Because so much of counseling centers' resources are devoted to treating depression and anxiety, institutions should consider how best to intervene for a broader population of students, said Ben Locke, senior director of Penn State’s counseling and psychological services and executive director of the center. He said that colleges should help students recognize symptoms and learn ways to cope with the conditions to lighten the counseling centers' workload.

Students who indicated they had thoughts about hurting themselves participated in a little under eight sessions, on average, and students with suicidal thoughts had an average of about 7.5 sessions.

The number of students who reported injuring themselves without suicidal intent, such as cutting, has steadily risen every year since 2010. In the 2010-11 academic year, of those students in treatment, 21.8 percent indicated they had purposefully hurt themselves. That number has since jumped more than five percentage points to 27 percent.

The percentage of students who attempted suicide, and were in treatment, rose by two percentage points between 2010 and 2017 -- from 8 percent to 10 percent.

Locke characterized this as positive -- the college campaigns for students to seek help for suicide has succeeded, but it also strains counseling centers’ resources. He said that colleges should align with their priorities when trying to address mental health concerns.

"If we’re responding effectively, we need to recognize that some students may need longer-term care," he said. "Those experiencing suicidality may need longer-term care; someone who has been sexually assaulted, they may need longer-term care. This feels very important, that the resources invested in this area are matching decisions at the institutional level."

It is also worth noting that the number of participating institutions has also increased since the 2010-11 year -- from 97 colleges to 147, and thus the number of students on which the data set is based has nearly doubled, from 82,611 students to more than 161,000.

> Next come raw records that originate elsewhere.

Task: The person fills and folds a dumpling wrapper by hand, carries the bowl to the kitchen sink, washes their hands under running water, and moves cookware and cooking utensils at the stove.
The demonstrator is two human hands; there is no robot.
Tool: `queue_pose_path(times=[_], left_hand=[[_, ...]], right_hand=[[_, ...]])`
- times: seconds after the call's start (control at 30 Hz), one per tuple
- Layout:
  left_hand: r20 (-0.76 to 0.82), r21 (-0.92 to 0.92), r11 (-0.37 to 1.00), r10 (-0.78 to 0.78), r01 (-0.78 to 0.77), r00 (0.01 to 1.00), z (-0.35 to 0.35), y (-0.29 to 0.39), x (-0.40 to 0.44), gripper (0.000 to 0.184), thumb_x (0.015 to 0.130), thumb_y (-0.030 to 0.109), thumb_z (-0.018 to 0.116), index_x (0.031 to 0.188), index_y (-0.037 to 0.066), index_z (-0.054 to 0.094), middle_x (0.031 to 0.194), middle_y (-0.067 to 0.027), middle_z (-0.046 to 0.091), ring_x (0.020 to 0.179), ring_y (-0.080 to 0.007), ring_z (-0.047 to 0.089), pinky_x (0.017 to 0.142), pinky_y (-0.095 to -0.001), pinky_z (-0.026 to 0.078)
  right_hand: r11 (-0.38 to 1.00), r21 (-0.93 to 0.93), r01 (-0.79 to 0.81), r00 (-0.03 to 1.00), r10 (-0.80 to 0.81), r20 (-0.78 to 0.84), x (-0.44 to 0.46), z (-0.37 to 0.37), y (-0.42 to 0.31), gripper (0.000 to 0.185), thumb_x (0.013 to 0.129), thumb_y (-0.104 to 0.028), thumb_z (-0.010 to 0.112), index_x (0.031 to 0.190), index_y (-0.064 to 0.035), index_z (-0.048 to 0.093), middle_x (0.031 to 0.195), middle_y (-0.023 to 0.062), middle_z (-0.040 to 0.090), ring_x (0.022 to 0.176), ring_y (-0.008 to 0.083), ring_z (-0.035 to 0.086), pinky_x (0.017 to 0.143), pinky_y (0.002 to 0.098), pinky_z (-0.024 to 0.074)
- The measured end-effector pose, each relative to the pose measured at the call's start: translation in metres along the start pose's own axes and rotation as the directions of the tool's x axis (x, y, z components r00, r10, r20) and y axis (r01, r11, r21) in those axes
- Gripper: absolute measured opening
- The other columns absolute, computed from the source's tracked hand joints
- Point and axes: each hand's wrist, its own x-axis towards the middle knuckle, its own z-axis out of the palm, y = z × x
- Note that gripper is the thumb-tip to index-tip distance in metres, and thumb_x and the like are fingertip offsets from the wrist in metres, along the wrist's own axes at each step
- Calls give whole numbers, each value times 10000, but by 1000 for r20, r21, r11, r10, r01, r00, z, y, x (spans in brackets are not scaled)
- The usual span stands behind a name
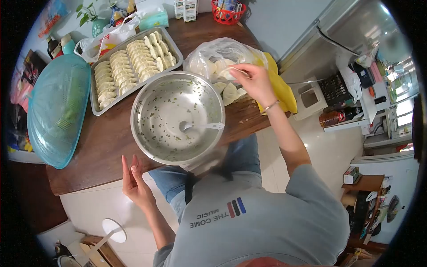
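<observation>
My right hand (254,83) is closed in a pinch on a thin, pale dumpling wrapper at the clear plastic bag. More round dumpling wrappers (230,94) lie just below that hand at the bag's mouth. My left hand (137,184) holds nothing, its fingers apart, in front of the table's near edge. Between the hands stands a large steel bowl (153,116), its inside dotted with green bits of filling. A white-handled spoon (207,126) rests in it. Behind the bowl, a metal tray (98,111) carries rows of folded dumplings (133,62).
A blue-green mesh food cover (58,111) leans at the table's left. The clear plastic bag (222,46) and a yellow bag (283,91) lie at the right edge of the wooden table (95,155). A red basket (227,17) sits at the back.
</observation>
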Motion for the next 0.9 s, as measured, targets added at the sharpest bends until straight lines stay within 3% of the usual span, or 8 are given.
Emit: queue_pose_path(times=[0.03, 0.23, 0.33, 0.47, 0.6, 0.8, 0.87, 0.9], left_hand=[[13, 4, 1000, 25, -25, 1000, 5, 4, 1, 380, 974, 96, 451, 1331, -32, 427, 1122, -260, 596, 1060, -271, 599, 933, -378, 498], [55, 34, 999, 30, -32, 998, 21, 15, 5, 394, 972, 104, 460, 1344, -18, 417, 1160, -253, 581, 1056, -276, 601, 917, -392, 506], [28, 102, 993, 59, -62, 998, 22, 19, 7, 396, 971, 105, 464, 1348, -6, 419, 1203, -236, 565, 1053, -267, 604, 910, -382, 508], [-22, 144, 988, 53, -49, 998, 23, 28, 10, 397, 970, 99, 465, 1350, -5, 420, 1254, -206, 545, 1039, -252, 615, 888, -338, 510], [20, 165, 982, 85, -88, 996, 26, 26, 9, 398, 966, 85, 469, 1349, -12, 419, 1265, -190, 546, 1078, -248, 596, 917, -328, 485], [45, 307, 924, 223, -226, 974, 25, 17, 5, 512, 945, 69, 507, 1418, 25, 318, 1454, -187, 327, 1329, -270, 349, 1053, -372, 344], [62, 243, 965, 88, -100, 994, 23, 19, 2, 593, 934, 57, 518, 1455, 53, 235, 1501, -192, 215, 1367, -286, 272, 1064, -373, 318], [77, 161, 985, 58, -69, 995, 22, 18, 1, 643, 927, 65, 530, 1469, 64, 185, 1499, -211, 209, 1365, -305, 274, 1051, -372, 330]], right_hand=[[988, -106, 112, 994, -112, 11, 3, 2, 1, 233, 842, -209, 667, 935, 4, 685, 843, 84, 701, 724, 121, 638, 681, 272, 506], [973, -210, 91, 995, -79, 66, 12, -7, 24, 202, 856, -167, 663, 956, 7, 687, 850, 60, 702, 701, 88, 604, 649, 235, 488], [975, -212, 66, 998, -67, 0, 7, -16, 32, 208, 825, -204, 665, 893, -9, 690, 828, 130, 686, 710, 195, 649, 664, 294, 497], [991, -122, 56, 998, -57, -4, 2, -23, 39, 202, 824, -208, 664, 893, -20, 692, 832, 131, 683, 716, 212, 650, 665, 303, 494], [943, -319, 97, 993, -73, 87, -3, -26, 39, 173, 827, -177, 660, 903, -25, 693, 840, 136, 682, 711, 213, 641, 666, 300, 492], [897, -414, 155, 988, -136, 75, -8, -26, 44, 198, 828, -176, 649, 970, -42, 680, 852, 152, 674, 729, 250, 636, 683, 331, 492], [910, -413, -29, 997, 58, 56, -9, -27, 31, 244, 835, -197, 638, 1038, -63, 660, 909, 152, 670, 807, 299, 634, 746, 356, 495], [916, -388, 105, 994, -96, 44, -11, -28, 33, 232, 843, -188, 634, 1034, -58, 662, 924, 144, 672, 814, 299, 638, 747, 352, 496]])
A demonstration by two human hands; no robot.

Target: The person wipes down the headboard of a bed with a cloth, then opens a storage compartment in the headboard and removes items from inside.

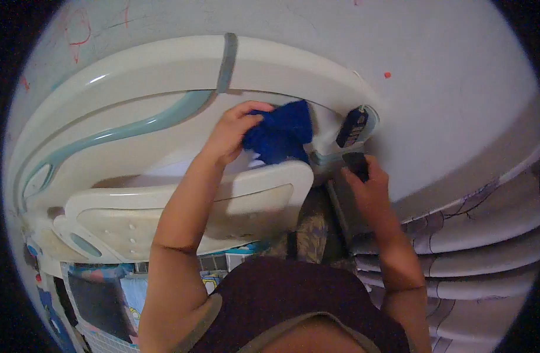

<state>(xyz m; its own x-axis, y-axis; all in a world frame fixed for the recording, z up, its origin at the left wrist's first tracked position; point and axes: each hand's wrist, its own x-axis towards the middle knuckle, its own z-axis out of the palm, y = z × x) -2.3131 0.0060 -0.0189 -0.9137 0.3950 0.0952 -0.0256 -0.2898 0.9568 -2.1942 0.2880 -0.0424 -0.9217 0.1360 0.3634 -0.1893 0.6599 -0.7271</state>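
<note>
From afar I see my left hand (233, 132) pinching the blue cloth (282, 130), which extends rightward before the cream headboard (146, 63) toward my right hand (371, 182), itself gripping a small dark object (356, 165).

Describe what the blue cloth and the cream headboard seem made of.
Blue cloth: soft textile, matte, perhaps microfibre, since it bunches in the left hand without shine.
Cream headboard: hard and glossy, maybe lacquered wood or moulded plastic, judging by bright highlights along its curved rim.

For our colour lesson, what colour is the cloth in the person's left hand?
The cloth is deep blue; the head view shows it best.
</note>
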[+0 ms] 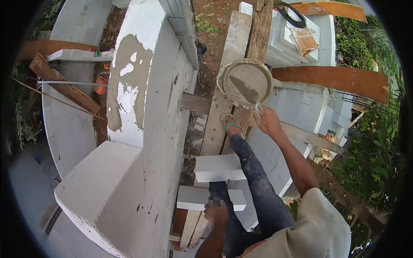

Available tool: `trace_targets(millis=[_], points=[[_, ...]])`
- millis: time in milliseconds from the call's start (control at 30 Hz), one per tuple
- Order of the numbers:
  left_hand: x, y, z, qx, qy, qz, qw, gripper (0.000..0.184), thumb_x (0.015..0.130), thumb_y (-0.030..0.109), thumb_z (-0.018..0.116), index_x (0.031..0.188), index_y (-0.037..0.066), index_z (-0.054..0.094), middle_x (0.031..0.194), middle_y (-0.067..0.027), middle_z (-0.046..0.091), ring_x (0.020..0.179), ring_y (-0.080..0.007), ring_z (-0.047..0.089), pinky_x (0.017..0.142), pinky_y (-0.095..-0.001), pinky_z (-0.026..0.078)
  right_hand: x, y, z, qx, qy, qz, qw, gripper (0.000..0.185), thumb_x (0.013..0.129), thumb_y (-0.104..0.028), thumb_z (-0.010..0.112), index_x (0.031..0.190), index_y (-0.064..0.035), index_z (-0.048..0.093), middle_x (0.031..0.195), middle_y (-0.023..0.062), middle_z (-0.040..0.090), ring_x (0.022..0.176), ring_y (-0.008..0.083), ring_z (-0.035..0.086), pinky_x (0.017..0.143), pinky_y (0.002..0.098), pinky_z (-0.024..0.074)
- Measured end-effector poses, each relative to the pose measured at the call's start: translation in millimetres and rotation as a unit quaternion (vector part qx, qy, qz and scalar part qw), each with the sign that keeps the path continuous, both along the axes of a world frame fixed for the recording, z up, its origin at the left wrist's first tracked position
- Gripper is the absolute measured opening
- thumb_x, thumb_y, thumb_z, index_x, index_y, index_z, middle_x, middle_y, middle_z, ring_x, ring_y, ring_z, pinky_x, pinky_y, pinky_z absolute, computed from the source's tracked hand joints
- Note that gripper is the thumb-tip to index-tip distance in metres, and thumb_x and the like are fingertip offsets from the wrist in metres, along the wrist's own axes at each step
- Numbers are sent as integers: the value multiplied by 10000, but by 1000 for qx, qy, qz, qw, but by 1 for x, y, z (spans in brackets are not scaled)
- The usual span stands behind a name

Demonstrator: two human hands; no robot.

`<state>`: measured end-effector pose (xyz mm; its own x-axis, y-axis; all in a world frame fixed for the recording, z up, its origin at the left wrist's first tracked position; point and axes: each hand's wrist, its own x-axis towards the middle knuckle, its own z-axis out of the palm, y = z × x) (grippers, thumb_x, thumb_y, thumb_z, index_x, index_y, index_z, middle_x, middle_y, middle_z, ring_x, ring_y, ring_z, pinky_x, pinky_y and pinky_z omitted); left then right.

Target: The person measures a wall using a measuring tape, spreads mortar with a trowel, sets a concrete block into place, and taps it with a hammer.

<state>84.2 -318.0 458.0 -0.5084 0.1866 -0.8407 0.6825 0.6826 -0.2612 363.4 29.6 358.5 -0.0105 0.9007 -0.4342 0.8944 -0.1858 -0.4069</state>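
Note:
My right hand (268, 122) is closed on the handle of a tool at the near rim of a round bucket (270, 88); the tool's far end is hard to make out. Grey wet mortar (245, 81) lies inside the bucket. My left hand (216, 211) rests low over my knee, fingers curled, beside a white block (189, 198). Whether it holds anything cannot be made out. To the left, patchy grey mortar (144, 64) covers part of the wall top, and a large white block (97, 172) sits on the wall nearer to me.
Under the bucket and my foot run wooden planks (215, 124). Another white block (218, 167) lies between my legs. Stacked white blocks (279, 47) carry a black coil (289, 15) at the upper right. Brown boards (331, 81) stick out at right.

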Motion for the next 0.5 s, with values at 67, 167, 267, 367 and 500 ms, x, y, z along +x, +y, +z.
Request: trace_targets(millis=[67, 167, 267, 367, 500], points=[[3, 4, -2, -6, 11, 5, 1000, 657, 917, 500, 751, 1417, 85, 653, 1402, -163, 638, 1307, -391, 616, 1104, -524, 511, 37, 25, -54, -76, -32, -49, 995, 299, 944, -232, 694, 1016, 58, 712, 937, 327, 721, 928, 525, 720, 849, 565, 584], [3, 6, -2, 7, 17, -10, 1000, 652, 914, 498, 750, 1394, 67, 659, 1385, -169, 648, 1303, -393, 622, 1115, -518, 503, 71, 33, -143, -6, -44, -39, 998, 315, 922, -264, 714, 954, 49, 731, 899, 336, 726, 926, 535, 725, 848, 573, 591], [5, 8, -6, -6, 21, -17, 1000, 659, 914, 504, 751, 1401, 70, 656, 1390, -163, 645, 1301, -385, 622, 1104, -516, 508, 63, 41, -167, -1, -103, -95, 990, 343, 926, -298, 731, 935, 44, 750, 869, 352, 720, 944, 523, 730, 816, 577, 591], [4, 7, -4, 6, 10, -17, 1000, 666, 916, 499, 750, 1417, 72, 649, 1399, -167, 639, 1296, -389, 621, 1110, -516, 504, 57, 32, -123, -120, 94, -203, 967, 317, 960, -304, 731, 936, 11, 764, 707, 160, 683, 725, 294, 707, 618, 459, 523], [6, 20, -3, 0, 14, -4, 1000, 632, 921, 480, 746, 1400, 76, 662, 1405, -168, 636, 1316, -392, 604, 1113, -517, 494, 5, -6, -20, -123, 309, -247, 910, 291, 973, -284, 714, 930, 2, 752, 726, -15, 582, 655, 99, 512, 598, 310, 413]])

Last year’s report from the center found that colleges have devoted more time to more emergency-like services -- 28 percent more “rapid-access” hours in the 2015-16 year -- and 7.6 percent fewer hours to the more routine counseling, such as scheduled sessions.

In this year’s report, the center indicated that a vast majority of students attend between two and five appointments. Besides a single session, the largest number of students participated in four sessions -- a little more than 6,000 students.

“Colleges and universities are currently grappling with the question of how to respond effectively and efficiently to the rather sudden and dramatic increase in demand for mental health services nationwide,” Locke said. “The growing demand includes the full range of risk, need, diagnoses and many other factors that can make it difficult to define policies that work. Sometimes, the pressure to identify short-term solutions under pressure can result in overly simplified or rigid approaches that inhibit the potential positive effects that counseling center treatment has to offer.”